Ma una volta presa l’azienda, al prezzo di… 1 euro (una circostanza che avrebbe dovuto calamitare anche l’attenzione dei media, tutti invece venduti e silenti verso il potere renziano), iGreco iniziarono subito i licenziamenti, non investirono 1 euro, e le società in attivo, ovvero le aziende agricole, passarono sotto il mantello della società Poderi Greco, tanto per evitare ogni possibile ritorsione. Un disastro totale reso possibile, oltre che dal Ministero, anche dal piccolo Gattopardo insediato al Tribunale di Terni ovvero l’allievo di Mario Spagnuolo: Alberto Liguori da San Demetrio Corone. Perché – ed è più che mai opportuno ribadirlo e se necessario anche urlarlo – quella sacrosanta azione di revoca viene sepolta nei cassetti delle scrivanie del nuovo procuratore.

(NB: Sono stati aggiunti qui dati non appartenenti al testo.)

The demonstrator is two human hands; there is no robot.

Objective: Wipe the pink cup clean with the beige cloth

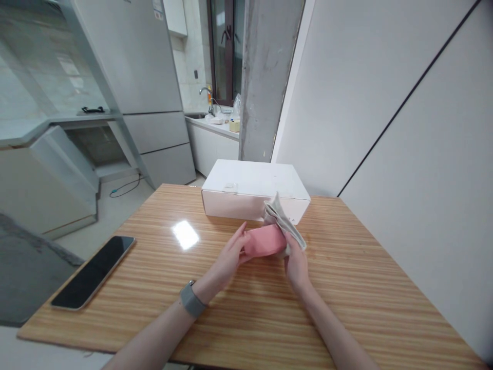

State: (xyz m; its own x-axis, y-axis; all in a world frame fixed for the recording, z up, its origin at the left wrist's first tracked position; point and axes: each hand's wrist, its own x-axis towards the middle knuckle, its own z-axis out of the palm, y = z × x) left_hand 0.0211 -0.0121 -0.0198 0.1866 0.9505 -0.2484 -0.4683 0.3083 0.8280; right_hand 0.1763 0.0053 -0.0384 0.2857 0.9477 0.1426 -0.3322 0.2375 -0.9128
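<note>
A small pink case with rounded edges is held above the wooden table. My left hand grips its left end, thumb on top and fingers underneath. In my right hand is a folded light grey cloth, pressed against the right end of the case. One corner of the cloth sticks up in front of the white box. The far side of the case and some of the right fingers are hidden by the cloth.
The white box lies closed at the table's far edge, just beyond my hands. A dark-screened phone rests at the table's left edge. A white wall borders the right side. A fridge and a sink counter stand behind.
</note>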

I componenti del CDA che hanno affossato il Gruppo Novelli: Musaio, Tarozzi e Alfieri

Stiamo parlando di un’azienda che fatturava anche in periodo di crisi 104 milioni di euro all’anno. IGreco non pagano nessuno, nessun creditore, fanno nuovi debiti e tutte queste entrate finiscono nelle loro tasche e in quelle dei loro complici.
Il Tribunale di Terni, concesso il concordato al Gruppo Novelli, guidato dal Cda esterno “renziano” composto dai colletti bianchi Musaio, Tarozzi e Alfieri, avrebbe dovuto controllare ogni 2/3 mesi i bilanci del Gruppo. Un’azienda in concordato deve “viaggiare” come su un binario e invece, a parte gli eredi di Luigi Novelli, il socio al 25%, che votarono sempre contro i bilanci del del Cda esterno guidato da Musaio, gli altri andarono avanti impoverendo l’azienda secondo il piano studiato a tavolino dagli avvoltoi di Renzi.

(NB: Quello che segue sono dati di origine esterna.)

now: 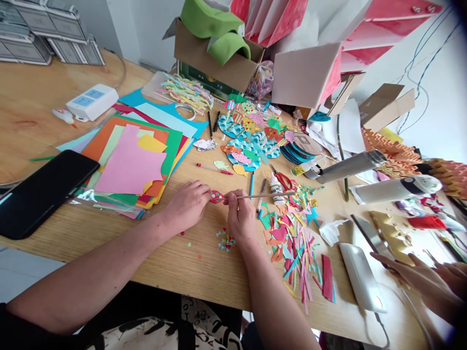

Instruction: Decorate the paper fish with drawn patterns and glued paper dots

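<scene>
My left hand (187, 204) rests on the wooden table (189, 265), its fingers pinched on a small red paper fish (216, 196) with green dots. Just to its right, my right hand (240, 216) is closed round a thin wooden stick (270, 195) that points right and meets the fish at its near end. A little heap of coloured paper bits (226, 241) lies under my hands. Beyond them lie a red pencil (213, 168) and finished paper fish on blue wave cut-outs (243, 154).
A stack of coloured paper sheets (134, 160) and a black tablet (40, 192) lie at left. Paper scraps (297, 248), red scissors (282, 179) and a glue bottle (276, 187) are at right. Another person's hands (423, 279) work at far right. Cardboard boxes (219, 58) stand behind.
</scene>
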The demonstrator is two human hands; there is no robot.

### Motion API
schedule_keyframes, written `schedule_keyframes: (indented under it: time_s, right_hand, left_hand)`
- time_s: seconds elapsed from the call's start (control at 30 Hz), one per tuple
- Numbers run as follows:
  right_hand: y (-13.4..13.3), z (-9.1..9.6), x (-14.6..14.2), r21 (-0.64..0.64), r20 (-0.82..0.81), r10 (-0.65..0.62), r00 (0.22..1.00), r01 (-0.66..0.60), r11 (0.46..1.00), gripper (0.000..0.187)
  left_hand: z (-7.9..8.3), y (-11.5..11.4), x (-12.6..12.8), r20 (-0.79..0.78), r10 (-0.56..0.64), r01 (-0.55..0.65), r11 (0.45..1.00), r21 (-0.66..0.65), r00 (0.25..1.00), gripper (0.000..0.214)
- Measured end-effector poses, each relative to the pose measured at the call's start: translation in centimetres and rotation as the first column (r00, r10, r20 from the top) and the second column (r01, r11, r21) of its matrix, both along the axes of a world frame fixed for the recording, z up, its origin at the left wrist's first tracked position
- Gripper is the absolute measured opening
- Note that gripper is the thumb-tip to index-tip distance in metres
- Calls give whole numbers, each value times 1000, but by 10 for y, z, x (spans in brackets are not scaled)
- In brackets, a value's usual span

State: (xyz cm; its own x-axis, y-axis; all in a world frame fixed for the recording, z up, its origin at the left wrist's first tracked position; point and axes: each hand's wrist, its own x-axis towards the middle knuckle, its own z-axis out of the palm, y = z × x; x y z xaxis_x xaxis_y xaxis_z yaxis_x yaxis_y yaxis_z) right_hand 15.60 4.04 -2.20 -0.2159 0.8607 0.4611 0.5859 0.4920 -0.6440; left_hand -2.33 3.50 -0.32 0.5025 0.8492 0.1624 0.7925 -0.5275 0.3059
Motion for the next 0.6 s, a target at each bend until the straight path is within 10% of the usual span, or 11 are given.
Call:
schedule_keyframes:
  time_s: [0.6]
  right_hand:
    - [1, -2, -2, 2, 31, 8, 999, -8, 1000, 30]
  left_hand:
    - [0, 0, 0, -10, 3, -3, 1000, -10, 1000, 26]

Intanto, il nuovo procuratore di Terni, “educato” e istruito alla grande, insabbia e copre ogni cosa. Lo guida e lo tiene per mano un altro dei compari di Renzi, tale Giampiero Bocci, sottosegretario del governo Renzi, capo del Pd in Umbria, che al Gruppo Novelli è sempre stato di casa. I giochi politici li fa portare avanti dalle sue marionette e lui lavora, al pari di Luca Lotti, per controllare e tenere al guinzaglio la magistratura corrotta. Ma mentre la faccia di pesce lesso di Luca Lotti la conoscono tutti, quella di Giampiero Bocci è ancora misconosciuta: questo furbacchione non figura mai eppure recentemente è finito sotto inchiesta per lo scandalo sui concorsi della sanitò in Umbria. Del resto, in questo “mestiere” ci sono anche i rischi..

Ma torniamo al Gruppo Novelli. Oggi, alla luce di tutti gli insabbiamenti e di tutte le coperture, c’è comunque ancora un documento che allarma il cerchio magico umbro e calabrese dell’ebetino di Rignano. Ed è il memoriale di Enzo Novelli, che spiega benissimo cosa fecero Musaio, Tarozzi e Alfieri, grazie anche alla complicità di Torquato Novelli. il socio massone amico de iGreco, che fece da “cavallo di Troia” dentro al Gruppo umbro. Noi abbiamo già pubblicato più volte questo importante memoriale e lo faremo ancora, per far capire all’Italia intera quanto sono potenti questi massomafiosi. Evidentemente anche questo è servito per far ricordare a qualcuno del grande scandalo del Tribunale di Terni, che non ha niente da invidiare a quelli di Perugia e Firenze, entrambi dichiaratamente al soldi di Renzi, Lotti, Bocci e… tutto il cucuzzaro.